== WHAT TO PRODUCE ==
Your task is to output, without alteration, each line from the one containing "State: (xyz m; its" through the final line of the records below.

== Collected data entries ==
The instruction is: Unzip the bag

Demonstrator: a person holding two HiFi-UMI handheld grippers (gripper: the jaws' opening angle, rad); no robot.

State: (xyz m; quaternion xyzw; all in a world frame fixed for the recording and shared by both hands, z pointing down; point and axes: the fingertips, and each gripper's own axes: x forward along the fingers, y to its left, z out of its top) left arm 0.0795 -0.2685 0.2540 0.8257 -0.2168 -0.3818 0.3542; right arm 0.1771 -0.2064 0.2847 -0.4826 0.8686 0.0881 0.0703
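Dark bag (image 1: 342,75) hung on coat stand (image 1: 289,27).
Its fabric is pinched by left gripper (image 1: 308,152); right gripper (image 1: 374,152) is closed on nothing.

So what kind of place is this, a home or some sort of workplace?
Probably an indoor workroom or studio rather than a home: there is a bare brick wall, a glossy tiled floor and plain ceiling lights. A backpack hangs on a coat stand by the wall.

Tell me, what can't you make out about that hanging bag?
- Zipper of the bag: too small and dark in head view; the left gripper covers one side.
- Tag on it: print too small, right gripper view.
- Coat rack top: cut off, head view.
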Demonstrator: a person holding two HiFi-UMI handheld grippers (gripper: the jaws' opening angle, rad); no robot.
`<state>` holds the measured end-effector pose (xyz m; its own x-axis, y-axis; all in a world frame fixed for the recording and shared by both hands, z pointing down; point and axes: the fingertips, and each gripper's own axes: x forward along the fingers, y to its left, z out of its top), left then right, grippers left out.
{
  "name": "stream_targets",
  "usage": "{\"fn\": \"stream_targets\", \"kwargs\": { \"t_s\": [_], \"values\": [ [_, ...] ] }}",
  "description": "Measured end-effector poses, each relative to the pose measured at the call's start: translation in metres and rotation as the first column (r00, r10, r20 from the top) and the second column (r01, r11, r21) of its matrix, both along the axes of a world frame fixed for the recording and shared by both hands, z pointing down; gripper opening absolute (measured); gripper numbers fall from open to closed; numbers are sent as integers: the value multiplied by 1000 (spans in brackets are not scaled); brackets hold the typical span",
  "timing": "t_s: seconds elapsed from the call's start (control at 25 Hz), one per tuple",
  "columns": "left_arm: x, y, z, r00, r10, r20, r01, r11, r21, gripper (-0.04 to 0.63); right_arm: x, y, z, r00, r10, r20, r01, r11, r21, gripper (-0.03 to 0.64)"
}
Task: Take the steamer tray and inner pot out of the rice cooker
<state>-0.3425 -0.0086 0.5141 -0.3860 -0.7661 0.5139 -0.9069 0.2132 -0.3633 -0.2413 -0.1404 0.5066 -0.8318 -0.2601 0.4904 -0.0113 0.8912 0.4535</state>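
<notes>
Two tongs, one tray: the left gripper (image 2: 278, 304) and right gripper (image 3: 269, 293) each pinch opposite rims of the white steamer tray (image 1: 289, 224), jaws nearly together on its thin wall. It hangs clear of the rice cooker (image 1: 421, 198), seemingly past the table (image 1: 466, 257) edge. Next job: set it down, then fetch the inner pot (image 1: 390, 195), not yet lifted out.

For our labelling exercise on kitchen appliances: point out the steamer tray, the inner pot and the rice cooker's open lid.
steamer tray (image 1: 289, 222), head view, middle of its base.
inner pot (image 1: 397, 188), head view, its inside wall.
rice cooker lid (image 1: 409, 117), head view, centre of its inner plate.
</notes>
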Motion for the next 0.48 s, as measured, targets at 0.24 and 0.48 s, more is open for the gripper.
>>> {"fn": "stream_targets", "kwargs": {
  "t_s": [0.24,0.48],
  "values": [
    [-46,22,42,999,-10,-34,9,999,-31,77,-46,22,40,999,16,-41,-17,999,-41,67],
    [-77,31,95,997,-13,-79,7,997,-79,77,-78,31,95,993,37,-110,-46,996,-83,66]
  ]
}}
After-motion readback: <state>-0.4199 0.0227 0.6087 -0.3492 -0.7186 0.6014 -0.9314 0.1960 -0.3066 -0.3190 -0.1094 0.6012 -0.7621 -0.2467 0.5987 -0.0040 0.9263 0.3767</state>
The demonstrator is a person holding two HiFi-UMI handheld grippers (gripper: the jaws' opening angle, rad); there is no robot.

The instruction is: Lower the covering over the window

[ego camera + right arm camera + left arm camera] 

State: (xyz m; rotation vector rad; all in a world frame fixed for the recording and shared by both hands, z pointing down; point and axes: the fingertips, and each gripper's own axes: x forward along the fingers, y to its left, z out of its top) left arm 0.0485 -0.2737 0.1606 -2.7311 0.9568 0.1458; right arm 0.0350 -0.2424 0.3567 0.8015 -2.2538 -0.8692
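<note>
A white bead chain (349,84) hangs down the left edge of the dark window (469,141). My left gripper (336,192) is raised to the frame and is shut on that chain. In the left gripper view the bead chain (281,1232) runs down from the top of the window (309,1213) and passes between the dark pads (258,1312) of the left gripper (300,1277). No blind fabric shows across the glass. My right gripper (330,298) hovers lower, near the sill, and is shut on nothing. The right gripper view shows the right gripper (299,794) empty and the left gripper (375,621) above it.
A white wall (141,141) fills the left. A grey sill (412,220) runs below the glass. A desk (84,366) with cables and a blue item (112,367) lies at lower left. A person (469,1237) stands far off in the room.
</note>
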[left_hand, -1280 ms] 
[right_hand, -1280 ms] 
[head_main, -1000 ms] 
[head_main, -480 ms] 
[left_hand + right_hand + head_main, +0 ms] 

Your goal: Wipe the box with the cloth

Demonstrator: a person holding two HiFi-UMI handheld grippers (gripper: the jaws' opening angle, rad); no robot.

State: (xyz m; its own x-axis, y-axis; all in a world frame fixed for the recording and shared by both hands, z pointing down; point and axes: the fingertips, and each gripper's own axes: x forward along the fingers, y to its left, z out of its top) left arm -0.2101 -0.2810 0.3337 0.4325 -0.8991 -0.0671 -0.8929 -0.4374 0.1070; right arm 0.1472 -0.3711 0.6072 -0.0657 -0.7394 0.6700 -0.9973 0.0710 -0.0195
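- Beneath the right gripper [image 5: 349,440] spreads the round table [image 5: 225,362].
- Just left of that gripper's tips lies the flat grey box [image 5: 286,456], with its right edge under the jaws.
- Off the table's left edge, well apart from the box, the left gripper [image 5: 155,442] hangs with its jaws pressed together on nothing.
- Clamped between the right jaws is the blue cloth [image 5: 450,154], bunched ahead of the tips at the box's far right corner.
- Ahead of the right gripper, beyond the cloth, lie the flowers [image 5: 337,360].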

== ANSWER TO THIS EXERCISE ==
State: (xyz m; its own x-axis, y-axis; all in a world frame fixed for the recording and shared by both hands, z pointing down; point and axes: the fingertips, and each gripper's own axes: x forward along the fingers, y to its left, z out of its top) left arm -0.2101 -0.2810 0.3337 0.4325 -0.8991 -0.0671 -0.8929 -0.4374 0.1070; right arm 0.1472 -0.3711 0.6072 -0.0657 -0.7394 0.6700 -0.9973 0.0710 -0.0195
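- Beneath the right gripper [image 5: 349,440] spreads the round table [image 5: 225,362].
- Just left of that gripper's tips lies the flat grey box [image 5: 286,456], with its right edge under the jaws.
- Off the table's left edge, well apart from the box, the left gripper [image 5: 155,442] hangs with its jaws pressed together on nothing.
- Clamped between the right jaws is the blue cloth [image 5: 450,154], bunched ahead of the tips at the box's far right corner.
- Ahead of the right gripper, beyond the cloth, lie the flowers [image 5: 337,360].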

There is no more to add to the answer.